The nonprofit sees the arts as a viable option for employment for many students, and areas of opportunity are addressed while creating a bridge between the students and community.

Carlos Arredondo poses with his artwork. Photo courtesy of Able ARTS Work.

Through the organization’s gallery space, many participants have become working artists, and since the pandemic, Able ARTS Work students have sold more artwork than ever before in the organization’s history.

“I can probably safely say that we’re the first nonprofit in the city of Long Beach to be able to create that opportunity for individuals with disabilities to be able to submit artwork, display their artwork in an exhibition and then to be able to sell their artwork and become gainfully employed,” said Dolas.

According to Dolas, many students typically do not have access to jobs and are at poverty levels, but selling their artwork has allowed some to come off of SSI and better support themselves.

“We create that bridge of understanding and accommodation so that being an artist in the community is accessible to all of our students,” she said.

Whether the outcome is becoming a professional artist, advancing social or language skills, or addressing physical or emotional development, Able ARTS Work aims to make sure anyone can have an artistic experience, no matter any differences physically, cognitively or emotionally, said Dolas.

The next step for the organization is to find its own permanent home in Long Beach, hopefully during 2022. Contribute to its capital campaign here.

Library Foundation welcomes new executive director 

The Long Beach Public Library Foundation Board of Directors announced its new executive director and CEO on Dec. 27. Veronica Garcia Dávalos, who brings more than 30 years of nonprofit management experience to her role, will assume her position on Jan. 17.

Dávalos will lead the Library Foundation as it begins a new era having just celebrated its 25th anniversary year and over $25 million raised for programs and resources at the city’s 12 public libraries since its founding.

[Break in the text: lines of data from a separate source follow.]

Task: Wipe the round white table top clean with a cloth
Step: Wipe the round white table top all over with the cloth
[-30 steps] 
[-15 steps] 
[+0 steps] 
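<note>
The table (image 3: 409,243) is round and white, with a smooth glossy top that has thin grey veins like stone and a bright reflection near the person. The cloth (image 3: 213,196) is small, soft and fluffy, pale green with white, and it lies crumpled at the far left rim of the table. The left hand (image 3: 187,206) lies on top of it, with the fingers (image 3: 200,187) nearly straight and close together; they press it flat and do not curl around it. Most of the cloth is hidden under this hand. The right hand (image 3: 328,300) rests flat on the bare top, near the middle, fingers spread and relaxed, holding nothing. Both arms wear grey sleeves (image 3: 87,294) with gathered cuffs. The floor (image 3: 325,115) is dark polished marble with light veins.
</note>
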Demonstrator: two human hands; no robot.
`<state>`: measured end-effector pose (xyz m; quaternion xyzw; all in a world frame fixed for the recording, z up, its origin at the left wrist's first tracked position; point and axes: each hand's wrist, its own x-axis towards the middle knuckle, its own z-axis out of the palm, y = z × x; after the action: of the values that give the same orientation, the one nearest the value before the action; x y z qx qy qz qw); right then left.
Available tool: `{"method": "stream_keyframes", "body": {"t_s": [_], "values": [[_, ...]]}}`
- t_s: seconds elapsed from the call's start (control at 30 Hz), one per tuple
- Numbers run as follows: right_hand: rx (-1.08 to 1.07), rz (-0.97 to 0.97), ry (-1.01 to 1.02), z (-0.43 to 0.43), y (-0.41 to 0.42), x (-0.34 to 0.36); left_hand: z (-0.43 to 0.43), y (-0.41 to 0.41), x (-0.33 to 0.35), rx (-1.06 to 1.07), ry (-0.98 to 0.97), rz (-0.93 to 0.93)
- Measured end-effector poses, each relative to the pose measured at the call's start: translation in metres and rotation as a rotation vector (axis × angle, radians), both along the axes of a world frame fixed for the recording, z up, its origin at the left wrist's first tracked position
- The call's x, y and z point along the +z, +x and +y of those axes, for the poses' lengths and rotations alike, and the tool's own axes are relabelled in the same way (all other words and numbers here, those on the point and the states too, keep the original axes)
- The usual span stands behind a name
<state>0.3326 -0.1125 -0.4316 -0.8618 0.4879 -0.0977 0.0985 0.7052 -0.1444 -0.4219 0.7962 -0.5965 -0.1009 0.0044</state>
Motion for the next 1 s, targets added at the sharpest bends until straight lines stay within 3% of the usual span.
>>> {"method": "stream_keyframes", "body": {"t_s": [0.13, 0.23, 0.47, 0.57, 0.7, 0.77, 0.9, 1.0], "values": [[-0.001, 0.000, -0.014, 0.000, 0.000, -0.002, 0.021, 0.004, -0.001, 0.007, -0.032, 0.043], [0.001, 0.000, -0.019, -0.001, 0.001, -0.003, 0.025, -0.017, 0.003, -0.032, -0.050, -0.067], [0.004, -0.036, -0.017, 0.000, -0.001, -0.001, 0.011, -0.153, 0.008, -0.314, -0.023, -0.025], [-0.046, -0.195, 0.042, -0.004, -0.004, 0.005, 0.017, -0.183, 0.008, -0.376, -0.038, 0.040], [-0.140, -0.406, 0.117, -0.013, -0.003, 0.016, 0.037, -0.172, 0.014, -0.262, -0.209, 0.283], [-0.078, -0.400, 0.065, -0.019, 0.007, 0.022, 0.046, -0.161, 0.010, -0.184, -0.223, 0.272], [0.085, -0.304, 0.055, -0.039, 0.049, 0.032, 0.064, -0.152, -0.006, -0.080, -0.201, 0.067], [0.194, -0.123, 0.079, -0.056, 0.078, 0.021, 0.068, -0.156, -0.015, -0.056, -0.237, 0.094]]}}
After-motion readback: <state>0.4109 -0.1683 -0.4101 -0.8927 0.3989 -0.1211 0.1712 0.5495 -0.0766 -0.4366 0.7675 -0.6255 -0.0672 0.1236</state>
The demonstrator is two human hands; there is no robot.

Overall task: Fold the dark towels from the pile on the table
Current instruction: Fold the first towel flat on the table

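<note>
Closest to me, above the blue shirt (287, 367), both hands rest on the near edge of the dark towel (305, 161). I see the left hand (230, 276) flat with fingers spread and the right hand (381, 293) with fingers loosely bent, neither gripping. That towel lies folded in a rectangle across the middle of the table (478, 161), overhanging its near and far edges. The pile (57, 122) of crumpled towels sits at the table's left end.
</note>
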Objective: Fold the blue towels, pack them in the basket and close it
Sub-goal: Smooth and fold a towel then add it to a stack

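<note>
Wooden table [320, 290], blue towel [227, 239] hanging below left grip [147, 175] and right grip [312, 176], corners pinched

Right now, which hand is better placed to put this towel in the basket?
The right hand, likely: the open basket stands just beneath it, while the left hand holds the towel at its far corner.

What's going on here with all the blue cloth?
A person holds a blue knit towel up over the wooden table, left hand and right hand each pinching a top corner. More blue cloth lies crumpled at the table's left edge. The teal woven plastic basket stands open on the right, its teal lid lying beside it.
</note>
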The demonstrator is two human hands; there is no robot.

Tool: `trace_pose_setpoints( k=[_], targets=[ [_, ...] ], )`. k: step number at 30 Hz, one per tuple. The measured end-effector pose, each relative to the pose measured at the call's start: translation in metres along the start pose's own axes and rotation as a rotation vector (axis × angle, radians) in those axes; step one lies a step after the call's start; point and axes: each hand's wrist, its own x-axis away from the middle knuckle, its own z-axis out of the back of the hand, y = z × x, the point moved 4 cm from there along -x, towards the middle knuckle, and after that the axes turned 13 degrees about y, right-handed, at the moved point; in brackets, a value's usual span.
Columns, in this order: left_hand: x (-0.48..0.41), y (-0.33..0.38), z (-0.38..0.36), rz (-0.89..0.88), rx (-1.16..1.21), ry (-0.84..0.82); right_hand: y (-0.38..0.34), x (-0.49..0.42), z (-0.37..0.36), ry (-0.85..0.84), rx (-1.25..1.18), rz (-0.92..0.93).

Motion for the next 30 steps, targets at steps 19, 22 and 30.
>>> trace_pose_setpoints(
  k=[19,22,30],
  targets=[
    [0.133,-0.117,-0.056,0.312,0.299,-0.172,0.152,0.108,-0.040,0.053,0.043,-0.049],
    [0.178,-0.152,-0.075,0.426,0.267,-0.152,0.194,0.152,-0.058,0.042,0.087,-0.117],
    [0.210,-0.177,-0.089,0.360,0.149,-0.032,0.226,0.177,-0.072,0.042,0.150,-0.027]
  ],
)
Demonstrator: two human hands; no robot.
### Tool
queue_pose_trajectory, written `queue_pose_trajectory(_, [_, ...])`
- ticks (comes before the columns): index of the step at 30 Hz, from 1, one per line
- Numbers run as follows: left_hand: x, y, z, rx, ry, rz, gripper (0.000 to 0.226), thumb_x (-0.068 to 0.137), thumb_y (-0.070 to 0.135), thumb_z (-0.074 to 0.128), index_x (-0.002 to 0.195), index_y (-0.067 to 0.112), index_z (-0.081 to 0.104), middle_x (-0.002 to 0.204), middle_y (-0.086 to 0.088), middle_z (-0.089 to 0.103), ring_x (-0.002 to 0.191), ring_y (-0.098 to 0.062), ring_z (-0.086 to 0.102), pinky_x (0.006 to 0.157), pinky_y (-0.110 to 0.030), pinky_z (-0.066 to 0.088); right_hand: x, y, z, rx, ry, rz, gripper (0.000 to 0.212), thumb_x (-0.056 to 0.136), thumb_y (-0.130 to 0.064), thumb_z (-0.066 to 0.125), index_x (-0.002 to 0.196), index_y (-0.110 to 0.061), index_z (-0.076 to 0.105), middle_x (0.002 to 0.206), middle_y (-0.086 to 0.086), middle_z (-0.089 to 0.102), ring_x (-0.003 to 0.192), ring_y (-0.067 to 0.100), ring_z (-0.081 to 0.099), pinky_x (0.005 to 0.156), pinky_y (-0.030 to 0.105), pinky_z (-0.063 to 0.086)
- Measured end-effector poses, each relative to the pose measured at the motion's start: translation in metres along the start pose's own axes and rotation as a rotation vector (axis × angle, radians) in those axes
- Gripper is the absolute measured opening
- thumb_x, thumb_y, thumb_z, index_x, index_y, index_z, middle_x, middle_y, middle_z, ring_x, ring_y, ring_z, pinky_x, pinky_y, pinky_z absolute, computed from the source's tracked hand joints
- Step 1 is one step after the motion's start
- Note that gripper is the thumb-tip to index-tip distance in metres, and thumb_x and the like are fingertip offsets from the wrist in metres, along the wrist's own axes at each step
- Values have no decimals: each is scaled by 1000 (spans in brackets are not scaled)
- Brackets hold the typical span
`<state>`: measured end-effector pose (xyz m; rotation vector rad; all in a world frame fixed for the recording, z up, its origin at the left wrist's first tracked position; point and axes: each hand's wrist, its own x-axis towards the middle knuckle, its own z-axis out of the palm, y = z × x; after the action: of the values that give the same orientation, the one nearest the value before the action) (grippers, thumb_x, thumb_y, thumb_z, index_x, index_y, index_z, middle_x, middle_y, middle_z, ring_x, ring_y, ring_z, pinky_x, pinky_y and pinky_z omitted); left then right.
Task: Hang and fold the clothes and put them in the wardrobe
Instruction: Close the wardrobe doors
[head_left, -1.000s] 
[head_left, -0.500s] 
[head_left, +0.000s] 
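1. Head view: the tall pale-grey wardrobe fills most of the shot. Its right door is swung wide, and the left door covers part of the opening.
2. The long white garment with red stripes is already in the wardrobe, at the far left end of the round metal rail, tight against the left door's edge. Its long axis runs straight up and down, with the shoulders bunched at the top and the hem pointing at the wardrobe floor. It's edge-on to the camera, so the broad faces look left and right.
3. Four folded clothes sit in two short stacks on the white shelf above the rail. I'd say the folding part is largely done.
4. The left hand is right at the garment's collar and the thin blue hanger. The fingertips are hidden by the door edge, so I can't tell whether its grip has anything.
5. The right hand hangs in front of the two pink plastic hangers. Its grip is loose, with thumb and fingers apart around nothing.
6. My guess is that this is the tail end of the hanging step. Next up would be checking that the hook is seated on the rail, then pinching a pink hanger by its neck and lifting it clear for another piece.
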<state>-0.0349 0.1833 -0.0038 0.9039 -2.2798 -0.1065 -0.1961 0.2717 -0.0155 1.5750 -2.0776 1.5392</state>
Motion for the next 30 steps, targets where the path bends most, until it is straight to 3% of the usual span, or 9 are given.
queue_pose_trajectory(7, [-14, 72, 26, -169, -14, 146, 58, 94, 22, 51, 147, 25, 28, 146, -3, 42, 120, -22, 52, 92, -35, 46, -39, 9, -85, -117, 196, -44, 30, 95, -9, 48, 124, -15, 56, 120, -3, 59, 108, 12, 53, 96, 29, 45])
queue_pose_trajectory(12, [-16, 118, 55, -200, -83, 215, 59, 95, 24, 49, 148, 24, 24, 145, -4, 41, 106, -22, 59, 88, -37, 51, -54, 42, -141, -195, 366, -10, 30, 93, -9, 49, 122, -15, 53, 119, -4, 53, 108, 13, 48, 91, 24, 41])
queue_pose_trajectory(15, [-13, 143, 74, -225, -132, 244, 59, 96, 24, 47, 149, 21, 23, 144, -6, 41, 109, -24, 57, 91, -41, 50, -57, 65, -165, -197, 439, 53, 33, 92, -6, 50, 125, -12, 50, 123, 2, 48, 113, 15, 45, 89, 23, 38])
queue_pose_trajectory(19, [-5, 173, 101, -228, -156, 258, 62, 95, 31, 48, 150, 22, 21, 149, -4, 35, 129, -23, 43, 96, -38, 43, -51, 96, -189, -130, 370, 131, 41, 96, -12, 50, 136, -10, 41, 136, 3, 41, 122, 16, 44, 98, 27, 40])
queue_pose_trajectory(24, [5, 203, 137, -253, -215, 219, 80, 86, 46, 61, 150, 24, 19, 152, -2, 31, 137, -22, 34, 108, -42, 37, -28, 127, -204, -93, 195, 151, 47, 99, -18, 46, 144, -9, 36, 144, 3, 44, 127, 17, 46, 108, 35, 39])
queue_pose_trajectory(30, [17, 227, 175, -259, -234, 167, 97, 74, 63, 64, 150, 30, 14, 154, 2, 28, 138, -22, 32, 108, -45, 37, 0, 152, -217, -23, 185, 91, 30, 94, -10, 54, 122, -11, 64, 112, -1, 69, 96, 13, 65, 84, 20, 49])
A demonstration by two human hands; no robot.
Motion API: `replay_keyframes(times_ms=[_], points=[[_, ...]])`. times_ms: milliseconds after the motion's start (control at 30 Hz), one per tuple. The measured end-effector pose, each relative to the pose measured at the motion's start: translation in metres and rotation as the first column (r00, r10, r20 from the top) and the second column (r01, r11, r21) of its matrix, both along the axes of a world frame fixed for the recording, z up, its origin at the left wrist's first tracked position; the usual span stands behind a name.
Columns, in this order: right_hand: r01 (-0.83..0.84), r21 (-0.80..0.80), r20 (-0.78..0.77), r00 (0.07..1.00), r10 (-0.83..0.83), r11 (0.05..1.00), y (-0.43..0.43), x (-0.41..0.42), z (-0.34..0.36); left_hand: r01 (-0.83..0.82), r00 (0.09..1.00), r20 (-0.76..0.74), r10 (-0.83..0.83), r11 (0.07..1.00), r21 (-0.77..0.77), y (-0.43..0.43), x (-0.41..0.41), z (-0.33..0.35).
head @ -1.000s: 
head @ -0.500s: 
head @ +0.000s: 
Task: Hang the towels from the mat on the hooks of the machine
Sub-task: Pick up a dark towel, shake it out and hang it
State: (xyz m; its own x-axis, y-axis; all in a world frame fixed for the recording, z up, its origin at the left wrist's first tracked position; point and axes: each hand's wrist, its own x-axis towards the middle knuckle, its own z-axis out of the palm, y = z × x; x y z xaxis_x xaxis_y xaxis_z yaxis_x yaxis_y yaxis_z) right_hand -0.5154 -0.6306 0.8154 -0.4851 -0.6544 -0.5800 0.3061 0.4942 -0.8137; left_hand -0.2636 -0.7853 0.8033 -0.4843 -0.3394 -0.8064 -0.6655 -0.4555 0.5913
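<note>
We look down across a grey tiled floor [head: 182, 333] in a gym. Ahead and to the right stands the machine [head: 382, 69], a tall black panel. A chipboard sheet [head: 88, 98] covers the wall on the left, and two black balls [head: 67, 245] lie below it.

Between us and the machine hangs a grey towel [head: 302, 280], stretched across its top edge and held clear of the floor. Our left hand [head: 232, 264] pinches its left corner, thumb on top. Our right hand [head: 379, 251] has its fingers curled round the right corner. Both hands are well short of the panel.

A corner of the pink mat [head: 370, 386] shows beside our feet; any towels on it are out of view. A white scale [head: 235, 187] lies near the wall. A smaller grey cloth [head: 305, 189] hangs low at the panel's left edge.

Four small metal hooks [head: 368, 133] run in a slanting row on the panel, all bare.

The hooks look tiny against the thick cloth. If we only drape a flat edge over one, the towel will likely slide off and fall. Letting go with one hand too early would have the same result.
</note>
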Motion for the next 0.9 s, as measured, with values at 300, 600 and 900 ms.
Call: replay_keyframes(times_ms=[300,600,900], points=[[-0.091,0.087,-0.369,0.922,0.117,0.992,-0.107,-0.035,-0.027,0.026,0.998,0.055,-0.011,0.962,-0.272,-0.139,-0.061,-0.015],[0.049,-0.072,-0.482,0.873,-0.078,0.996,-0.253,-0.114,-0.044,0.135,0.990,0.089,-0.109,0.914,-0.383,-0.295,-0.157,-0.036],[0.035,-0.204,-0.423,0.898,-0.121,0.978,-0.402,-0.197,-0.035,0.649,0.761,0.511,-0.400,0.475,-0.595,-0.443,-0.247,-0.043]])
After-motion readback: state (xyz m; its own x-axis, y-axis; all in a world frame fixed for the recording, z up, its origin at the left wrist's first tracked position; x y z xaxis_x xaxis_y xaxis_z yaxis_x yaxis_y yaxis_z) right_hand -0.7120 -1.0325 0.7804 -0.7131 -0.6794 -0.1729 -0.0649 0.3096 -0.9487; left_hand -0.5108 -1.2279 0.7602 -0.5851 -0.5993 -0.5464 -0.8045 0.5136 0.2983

Currently, Dávalos serves as executive director of the Greater Long Beach, South May, Metro, and Southeast Los Angeles Chapter of the American Red Cross, and has previously served as vice president of advocacy and community engagement for Habitat for Humanity Greater Los Angeles affiliate. She has also served in various executive positions for Netzel Grigsby (a management and consulting firm specializing in nonprofit organizations and institutions), the MOLAA, TELACU Education Foundation, American Heart Association, American Cancer Society, KCET, and the Boys Scouts of America.

In addition to her work leading nonprofit organizations, Dávalos serves on the Long Beach Citizens Police Complaint Commission, is a past president of Leadership Long Beach, and co-founder of the United Latino Fund and National Latina Alliance.

Dávalos joins the Library Foundation following the departure of former Executive Director/CEO Kate Azar in June of this year, after over five years leading the organization.